YOUR ASSIGNMENT
How many lines of these entries hold the string "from"? Reply with the number alone.

EXCERPTED RECORDS
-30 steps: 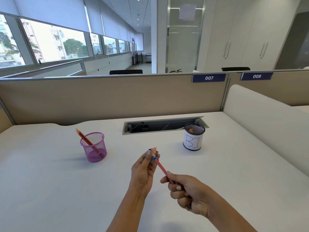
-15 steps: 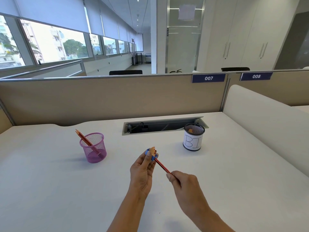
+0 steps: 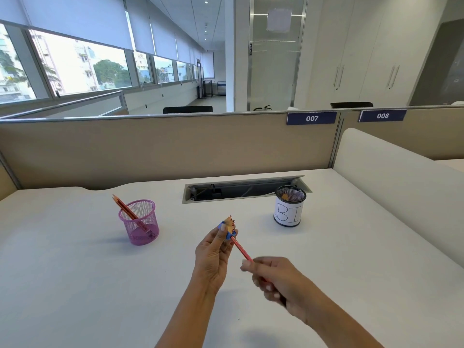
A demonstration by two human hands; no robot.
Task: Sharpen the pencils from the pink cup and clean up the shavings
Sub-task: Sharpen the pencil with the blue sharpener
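Sharpener [image 3: 228, 231] pinched in left hand [image 3: 213, 256]; right hand [image 3: 277, 281] grips pencil [image 3: 240, 249].

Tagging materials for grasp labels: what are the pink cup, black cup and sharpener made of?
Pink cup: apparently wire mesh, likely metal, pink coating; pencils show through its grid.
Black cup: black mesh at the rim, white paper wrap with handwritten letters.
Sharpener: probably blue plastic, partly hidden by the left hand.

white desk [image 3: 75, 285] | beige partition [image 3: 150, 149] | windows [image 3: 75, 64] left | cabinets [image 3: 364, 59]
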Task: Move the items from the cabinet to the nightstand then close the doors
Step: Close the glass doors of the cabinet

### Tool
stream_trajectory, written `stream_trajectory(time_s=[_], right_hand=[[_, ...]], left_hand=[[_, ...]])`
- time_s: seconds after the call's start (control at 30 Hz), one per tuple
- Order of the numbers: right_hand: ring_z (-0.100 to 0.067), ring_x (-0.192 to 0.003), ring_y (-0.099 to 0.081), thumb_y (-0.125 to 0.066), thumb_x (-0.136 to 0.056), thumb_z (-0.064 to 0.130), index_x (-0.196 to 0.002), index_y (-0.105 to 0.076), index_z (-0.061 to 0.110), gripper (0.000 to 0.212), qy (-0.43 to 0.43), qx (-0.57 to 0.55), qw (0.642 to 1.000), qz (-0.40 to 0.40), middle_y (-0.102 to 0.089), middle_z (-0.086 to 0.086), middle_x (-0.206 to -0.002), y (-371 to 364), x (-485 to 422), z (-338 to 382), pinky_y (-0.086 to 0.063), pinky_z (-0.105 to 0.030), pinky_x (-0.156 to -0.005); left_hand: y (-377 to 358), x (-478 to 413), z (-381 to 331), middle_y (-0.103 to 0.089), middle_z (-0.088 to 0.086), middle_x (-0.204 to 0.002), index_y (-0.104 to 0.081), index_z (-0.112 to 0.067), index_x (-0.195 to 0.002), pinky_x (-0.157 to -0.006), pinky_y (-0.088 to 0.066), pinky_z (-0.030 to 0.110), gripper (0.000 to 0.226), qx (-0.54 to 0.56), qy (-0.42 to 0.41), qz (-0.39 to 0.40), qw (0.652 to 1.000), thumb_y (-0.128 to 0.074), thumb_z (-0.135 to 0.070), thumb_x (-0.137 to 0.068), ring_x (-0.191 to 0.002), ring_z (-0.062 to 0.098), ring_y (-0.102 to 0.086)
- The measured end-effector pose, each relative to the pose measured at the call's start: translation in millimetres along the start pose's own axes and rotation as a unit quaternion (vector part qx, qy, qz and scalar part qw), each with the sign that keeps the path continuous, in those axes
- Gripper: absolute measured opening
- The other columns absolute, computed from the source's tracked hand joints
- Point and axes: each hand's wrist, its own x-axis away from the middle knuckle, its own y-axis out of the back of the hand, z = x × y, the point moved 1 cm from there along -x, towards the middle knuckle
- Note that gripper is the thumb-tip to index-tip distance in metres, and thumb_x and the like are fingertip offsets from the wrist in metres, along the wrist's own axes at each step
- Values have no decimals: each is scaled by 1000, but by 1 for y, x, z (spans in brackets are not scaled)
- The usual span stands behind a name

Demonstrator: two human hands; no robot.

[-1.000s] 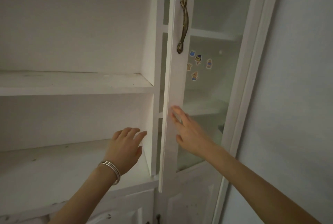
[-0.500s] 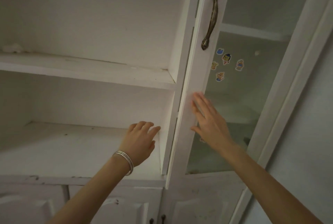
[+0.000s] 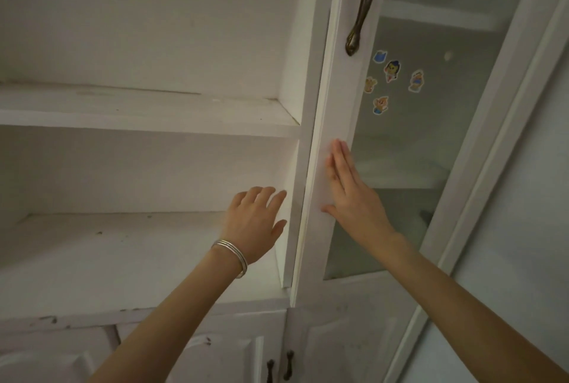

EXERCISE RESULT
5